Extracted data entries
---
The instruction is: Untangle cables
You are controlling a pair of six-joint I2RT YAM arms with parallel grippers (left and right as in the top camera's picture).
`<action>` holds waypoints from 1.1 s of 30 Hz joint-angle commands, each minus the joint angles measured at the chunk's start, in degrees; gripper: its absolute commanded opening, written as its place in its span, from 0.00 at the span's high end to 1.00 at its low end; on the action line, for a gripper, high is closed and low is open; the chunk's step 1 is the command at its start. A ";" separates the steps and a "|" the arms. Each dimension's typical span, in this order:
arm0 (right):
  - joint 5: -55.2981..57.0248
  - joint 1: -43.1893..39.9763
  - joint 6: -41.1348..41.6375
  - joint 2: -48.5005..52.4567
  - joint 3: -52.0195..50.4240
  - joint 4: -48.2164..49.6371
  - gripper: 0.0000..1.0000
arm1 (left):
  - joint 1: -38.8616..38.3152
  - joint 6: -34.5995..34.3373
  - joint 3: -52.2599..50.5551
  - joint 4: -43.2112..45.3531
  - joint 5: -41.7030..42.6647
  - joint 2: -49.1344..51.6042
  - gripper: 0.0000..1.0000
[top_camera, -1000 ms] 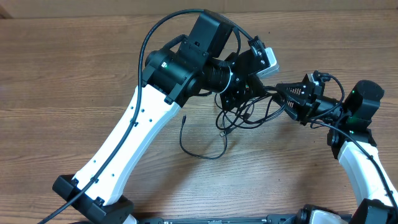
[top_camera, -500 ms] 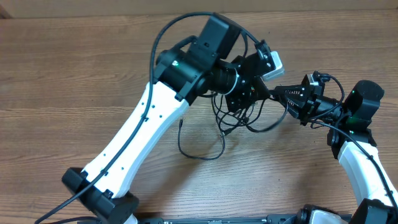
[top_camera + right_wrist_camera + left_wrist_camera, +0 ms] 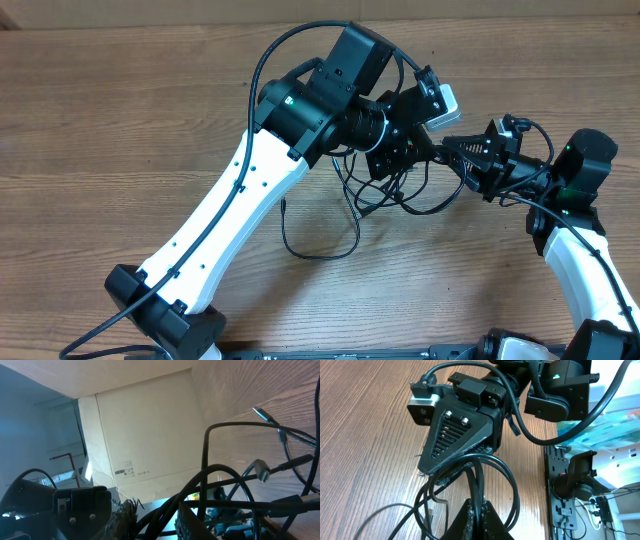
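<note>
We see the cables knotted just beside the right fingers, one tail loose on the worktop. The left fingers are clamped on the cables; right ones, can't tell (tips buried). Untangling barely begun, we judge.

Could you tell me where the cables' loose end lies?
Overhead view: the loose end lies on the table left of the tangled cables, beside the left arm.

Overhead looks straight down; both wrist views close, sharing cables.
</note>
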 commanded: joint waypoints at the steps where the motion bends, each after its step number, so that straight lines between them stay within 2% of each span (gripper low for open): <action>1: -1.55 0.33 0.02 -0.20 0.42 0.46 0.75 | -0.39 -0.79 0.63 0.37 0.02 0.68 0.96; 5: -1.73 0.33 0.02 -0.20 0.42 0.48 0.74 | -0.37 -0.79 0.63 -0.42 -1.11 0.68 0.96; 7: -2.54 0.33 0.02 -0.20 0.42 0.50 0.70 | -0.37 -0.79 0.63 -1.05 -3.91 0.68 0.96; 12: -3.32 0.22 0.76 -0.20 0.44 1.03 0.70 | -0.37 -0.79 0.63 -2.38 -10.43 0.68 0.96; 26: -4.17 0.33 2.84 -0.20 0.44 3.87 0.70 | -0.61 -0.81 0.63 -2.47 -10.43 0.79 0.96; 29: -4.20 0.33 2.82 -0.20 0.44 3.89 0.72 | -0.74 -0.81 0.63 -2.91 -10.40 0.81 0.96; 33: -4.20 0.33 2.82 -0.20 0.44 3.89 0.85 | -0.74 -0.79 0.63 -3.89 -10.51 0.81 0.96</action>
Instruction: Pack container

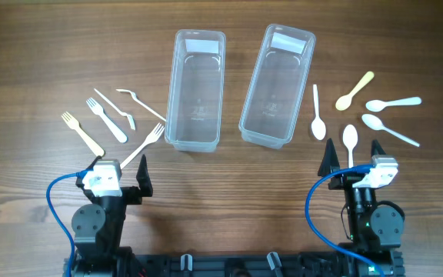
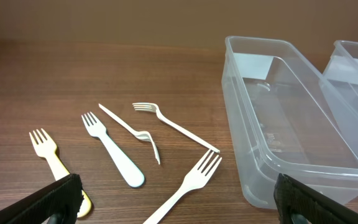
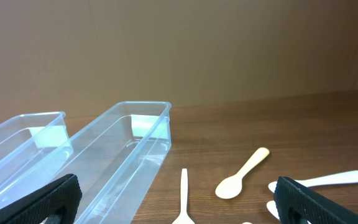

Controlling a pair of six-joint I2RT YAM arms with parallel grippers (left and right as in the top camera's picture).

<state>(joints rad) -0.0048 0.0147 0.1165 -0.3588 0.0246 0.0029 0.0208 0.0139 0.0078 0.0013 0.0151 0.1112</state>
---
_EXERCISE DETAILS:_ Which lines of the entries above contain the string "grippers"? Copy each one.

_RESPONSE AREA:_
You are controlling a pair of six-joint I2RT YAM arms with parallel grippers (left and right as in the top camera's picture).
Controlling a pair of six-joint I2RT YAM arms with parallel grippers (left and right as in the top camera's picture).

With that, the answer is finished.